Für die Betroffenen entsteht der Leidensdruck auch dadurch, dass sie ihre Ziele im Berufs- oder Privatleben oft nicht erreichen können, da es ihnen in Teilen schwerfällt, planvoll vorzugehen oder Termine und Absprachen einzuhalten. Typisch sind bei Erwachsenen auch Desorganisation, da sie Schwierigkeiten damit haben, ihre Umwelt zu strukturieren. Dies kann sich dahingehend äussern, dass sie kein adäquates Zeitgefühl haben und häufig zu spät kommen. Wenn mehrere Aufgaben auf einmal zu erledigen sind, fällt es ihnen schwer, diese zu koordinieren, unangenehme Aufgaben werden oft auf später verschoben und auch Ordnung im Haushalt zu halten kann Mühe bereiten. Häufig werden Gegenstände wie Schlüssel oder Brille vergessen. Bei der selbstständigen Strukturierung des Alltags treten ebenfalls häufig Probleme auf.
Auch auf der emotionalen Ebene haben viele Betroffene noch als Erwachsene Schwierigkeiten. Einige leiden unter starken Stimmungsschwankungen, die sich negativ auf die Gestaltung von Beziehungen oder auch den Arbeitsalltag auswirken können. Als Nebendiagnose liegt bei einigen Betroffenen eine Depression vor. Eine Stressintoleranz kann ebenfalls auftreten. Unter Druck fällt es vielen Betroffenen schwer, strukturiert und kontrolliert zu handeln.

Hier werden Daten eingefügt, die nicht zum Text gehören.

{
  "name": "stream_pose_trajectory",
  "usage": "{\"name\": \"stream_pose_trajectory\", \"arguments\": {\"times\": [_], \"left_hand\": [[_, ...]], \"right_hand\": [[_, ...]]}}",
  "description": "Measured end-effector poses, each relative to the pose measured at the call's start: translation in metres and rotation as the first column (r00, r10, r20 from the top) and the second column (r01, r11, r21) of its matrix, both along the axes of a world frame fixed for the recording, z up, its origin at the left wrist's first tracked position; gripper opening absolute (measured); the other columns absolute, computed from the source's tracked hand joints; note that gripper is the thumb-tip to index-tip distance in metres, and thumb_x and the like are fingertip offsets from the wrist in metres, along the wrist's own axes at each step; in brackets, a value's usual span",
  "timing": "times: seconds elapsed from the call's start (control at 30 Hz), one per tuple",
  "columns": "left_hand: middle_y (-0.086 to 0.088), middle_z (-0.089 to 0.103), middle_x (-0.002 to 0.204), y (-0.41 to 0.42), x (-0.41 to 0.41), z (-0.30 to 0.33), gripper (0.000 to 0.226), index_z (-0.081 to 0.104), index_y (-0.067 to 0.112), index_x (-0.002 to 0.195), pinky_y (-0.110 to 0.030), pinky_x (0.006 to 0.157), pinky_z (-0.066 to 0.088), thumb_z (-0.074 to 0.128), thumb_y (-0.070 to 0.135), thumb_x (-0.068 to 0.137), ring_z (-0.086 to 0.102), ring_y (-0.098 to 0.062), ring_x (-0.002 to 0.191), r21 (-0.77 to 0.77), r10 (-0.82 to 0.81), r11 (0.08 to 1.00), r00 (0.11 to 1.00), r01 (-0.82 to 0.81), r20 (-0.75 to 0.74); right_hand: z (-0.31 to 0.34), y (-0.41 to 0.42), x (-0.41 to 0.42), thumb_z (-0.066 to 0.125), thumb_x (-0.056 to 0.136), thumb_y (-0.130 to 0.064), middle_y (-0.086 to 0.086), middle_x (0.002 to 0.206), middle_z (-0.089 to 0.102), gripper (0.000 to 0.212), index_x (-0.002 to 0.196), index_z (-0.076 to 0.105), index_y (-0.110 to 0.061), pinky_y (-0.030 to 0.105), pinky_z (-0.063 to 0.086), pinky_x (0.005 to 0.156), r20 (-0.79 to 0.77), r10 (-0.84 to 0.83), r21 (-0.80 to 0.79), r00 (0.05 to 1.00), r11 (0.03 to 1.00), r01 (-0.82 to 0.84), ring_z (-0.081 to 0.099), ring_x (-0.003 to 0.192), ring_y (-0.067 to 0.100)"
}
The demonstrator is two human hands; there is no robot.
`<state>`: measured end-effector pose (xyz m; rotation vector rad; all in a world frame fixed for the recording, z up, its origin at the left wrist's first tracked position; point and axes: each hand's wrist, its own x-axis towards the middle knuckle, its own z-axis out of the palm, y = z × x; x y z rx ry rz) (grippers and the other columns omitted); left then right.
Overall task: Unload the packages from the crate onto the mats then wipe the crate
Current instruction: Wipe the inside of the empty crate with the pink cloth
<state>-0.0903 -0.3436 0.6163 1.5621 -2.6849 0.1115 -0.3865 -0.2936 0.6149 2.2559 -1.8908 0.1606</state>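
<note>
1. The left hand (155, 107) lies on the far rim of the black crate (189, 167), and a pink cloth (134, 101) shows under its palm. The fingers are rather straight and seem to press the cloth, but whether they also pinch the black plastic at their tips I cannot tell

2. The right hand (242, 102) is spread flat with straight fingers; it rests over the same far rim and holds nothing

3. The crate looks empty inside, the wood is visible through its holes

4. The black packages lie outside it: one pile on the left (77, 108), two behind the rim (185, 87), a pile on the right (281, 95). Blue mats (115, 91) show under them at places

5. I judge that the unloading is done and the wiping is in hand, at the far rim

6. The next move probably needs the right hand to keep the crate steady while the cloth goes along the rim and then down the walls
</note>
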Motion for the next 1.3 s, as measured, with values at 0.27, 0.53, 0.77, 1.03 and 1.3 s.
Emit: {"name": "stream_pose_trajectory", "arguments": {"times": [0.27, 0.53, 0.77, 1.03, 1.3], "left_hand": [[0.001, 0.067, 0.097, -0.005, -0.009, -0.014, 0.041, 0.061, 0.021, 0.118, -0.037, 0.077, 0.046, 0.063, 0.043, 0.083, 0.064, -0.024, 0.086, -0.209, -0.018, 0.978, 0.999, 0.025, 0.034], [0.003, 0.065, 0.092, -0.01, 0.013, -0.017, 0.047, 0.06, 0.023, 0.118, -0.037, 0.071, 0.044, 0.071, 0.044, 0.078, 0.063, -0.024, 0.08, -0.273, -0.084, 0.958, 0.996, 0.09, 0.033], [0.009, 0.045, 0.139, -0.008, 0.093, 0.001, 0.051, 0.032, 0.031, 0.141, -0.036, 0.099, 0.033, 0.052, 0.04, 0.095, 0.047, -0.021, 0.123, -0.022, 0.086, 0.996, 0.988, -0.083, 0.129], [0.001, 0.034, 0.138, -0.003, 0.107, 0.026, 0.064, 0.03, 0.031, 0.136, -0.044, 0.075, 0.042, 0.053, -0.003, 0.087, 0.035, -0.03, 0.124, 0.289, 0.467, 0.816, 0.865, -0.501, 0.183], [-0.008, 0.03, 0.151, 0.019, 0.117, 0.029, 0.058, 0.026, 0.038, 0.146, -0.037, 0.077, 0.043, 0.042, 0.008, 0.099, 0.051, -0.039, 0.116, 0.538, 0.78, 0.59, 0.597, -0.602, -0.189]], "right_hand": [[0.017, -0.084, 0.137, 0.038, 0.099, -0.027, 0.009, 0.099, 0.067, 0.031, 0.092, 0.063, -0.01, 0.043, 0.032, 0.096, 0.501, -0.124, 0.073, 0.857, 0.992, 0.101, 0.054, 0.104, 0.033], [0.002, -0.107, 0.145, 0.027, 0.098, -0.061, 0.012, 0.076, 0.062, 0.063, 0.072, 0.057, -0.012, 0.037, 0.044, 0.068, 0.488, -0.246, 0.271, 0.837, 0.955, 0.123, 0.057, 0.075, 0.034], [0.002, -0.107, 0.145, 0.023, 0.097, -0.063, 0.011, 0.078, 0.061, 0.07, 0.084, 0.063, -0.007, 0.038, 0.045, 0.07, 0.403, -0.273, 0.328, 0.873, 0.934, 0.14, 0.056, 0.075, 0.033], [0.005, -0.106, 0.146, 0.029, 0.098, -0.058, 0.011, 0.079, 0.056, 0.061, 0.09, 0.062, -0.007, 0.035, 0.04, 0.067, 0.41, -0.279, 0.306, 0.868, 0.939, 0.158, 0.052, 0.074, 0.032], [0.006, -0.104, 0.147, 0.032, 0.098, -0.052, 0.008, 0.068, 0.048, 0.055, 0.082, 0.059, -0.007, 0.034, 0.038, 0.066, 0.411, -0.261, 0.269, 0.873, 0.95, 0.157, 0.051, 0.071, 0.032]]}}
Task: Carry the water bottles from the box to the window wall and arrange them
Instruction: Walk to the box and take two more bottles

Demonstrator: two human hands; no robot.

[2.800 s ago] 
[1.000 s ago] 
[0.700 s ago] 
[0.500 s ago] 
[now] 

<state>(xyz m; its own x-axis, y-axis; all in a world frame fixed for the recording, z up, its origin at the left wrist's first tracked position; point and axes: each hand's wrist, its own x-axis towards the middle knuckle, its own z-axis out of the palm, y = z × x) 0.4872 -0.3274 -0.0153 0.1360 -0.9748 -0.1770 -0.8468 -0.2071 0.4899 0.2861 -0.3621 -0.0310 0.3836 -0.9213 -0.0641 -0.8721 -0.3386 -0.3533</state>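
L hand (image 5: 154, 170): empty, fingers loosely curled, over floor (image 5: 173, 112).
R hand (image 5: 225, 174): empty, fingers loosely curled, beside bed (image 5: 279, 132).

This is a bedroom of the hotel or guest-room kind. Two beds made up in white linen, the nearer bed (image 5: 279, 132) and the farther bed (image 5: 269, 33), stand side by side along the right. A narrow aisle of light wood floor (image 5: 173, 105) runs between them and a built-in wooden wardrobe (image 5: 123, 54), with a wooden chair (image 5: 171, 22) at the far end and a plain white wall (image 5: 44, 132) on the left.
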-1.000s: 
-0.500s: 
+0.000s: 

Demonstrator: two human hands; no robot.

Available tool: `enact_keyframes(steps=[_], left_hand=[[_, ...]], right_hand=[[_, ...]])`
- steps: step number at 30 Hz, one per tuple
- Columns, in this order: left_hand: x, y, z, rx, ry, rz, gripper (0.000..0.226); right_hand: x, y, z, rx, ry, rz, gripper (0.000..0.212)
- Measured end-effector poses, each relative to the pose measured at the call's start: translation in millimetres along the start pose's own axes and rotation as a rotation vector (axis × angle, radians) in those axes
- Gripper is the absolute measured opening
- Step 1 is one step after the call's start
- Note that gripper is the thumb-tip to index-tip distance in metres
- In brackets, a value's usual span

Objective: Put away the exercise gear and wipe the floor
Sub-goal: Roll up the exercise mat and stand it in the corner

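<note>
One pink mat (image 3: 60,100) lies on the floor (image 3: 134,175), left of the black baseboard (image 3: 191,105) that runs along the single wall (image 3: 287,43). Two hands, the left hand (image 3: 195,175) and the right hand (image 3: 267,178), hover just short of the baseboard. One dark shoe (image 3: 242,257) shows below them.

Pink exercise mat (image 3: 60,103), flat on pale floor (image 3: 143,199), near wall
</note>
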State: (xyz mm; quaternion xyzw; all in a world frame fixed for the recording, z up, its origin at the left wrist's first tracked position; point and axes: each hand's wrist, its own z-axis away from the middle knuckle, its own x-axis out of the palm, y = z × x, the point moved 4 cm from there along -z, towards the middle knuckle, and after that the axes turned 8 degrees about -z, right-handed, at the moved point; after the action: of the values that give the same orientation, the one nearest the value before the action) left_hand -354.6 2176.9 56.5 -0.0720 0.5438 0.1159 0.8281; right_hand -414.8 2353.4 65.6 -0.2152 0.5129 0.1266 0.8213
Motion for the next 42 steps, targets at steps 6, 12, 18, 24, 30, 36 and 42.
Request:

Durch die beschriebenen Symptome haben viele erwachsene Patienten auch Schwierigkeiten im sozialen Bereich und mit ihrem Selbstwert. Durch die Reaktionen ihres Umfelds haben viele das Gefühl, anders zu sein und nicht dazuzugehören. Dies kann sich in Selbstzweifeln, Schuldgefühlen und der Unfähigkeit, Erfolge mit den eigenen Fähigkeiten zu begründen, zeigen.

ADHS bei Frauen
Bei Frauen bleibt ADHS oft länger unentdeckt oder wird gar nicht erst diagnostiziert. Die Symptome bei ihnen sind oft unauffälliger und werden gerade bei Mädchen im Schulumfeld als weniger störend wahrgenommen. Sie sind eher verträumt, handeln und denken chaotisch und haben im Zusammenhang damit Schwierigkeiten, planvoll und strukturiert zu handeln. Auch empfinden betroffene Frauen oftmals Zustände von Anspannung oder Stimmungsschwankungen.
Da viele Studien mehrheitlich mit männlichen ADHS-Patienten durchgeführt wurden, ist unklar, inwiefern deren Ergebnisse auf betroffene Mädchen und Frauen übertragen werden können. Auch die Diagnosekriterien der Erkrankung sind primär auf männliche Patienten ausgerichtet, was die Diagnostik bei weiblichen Betroffenen erschwert.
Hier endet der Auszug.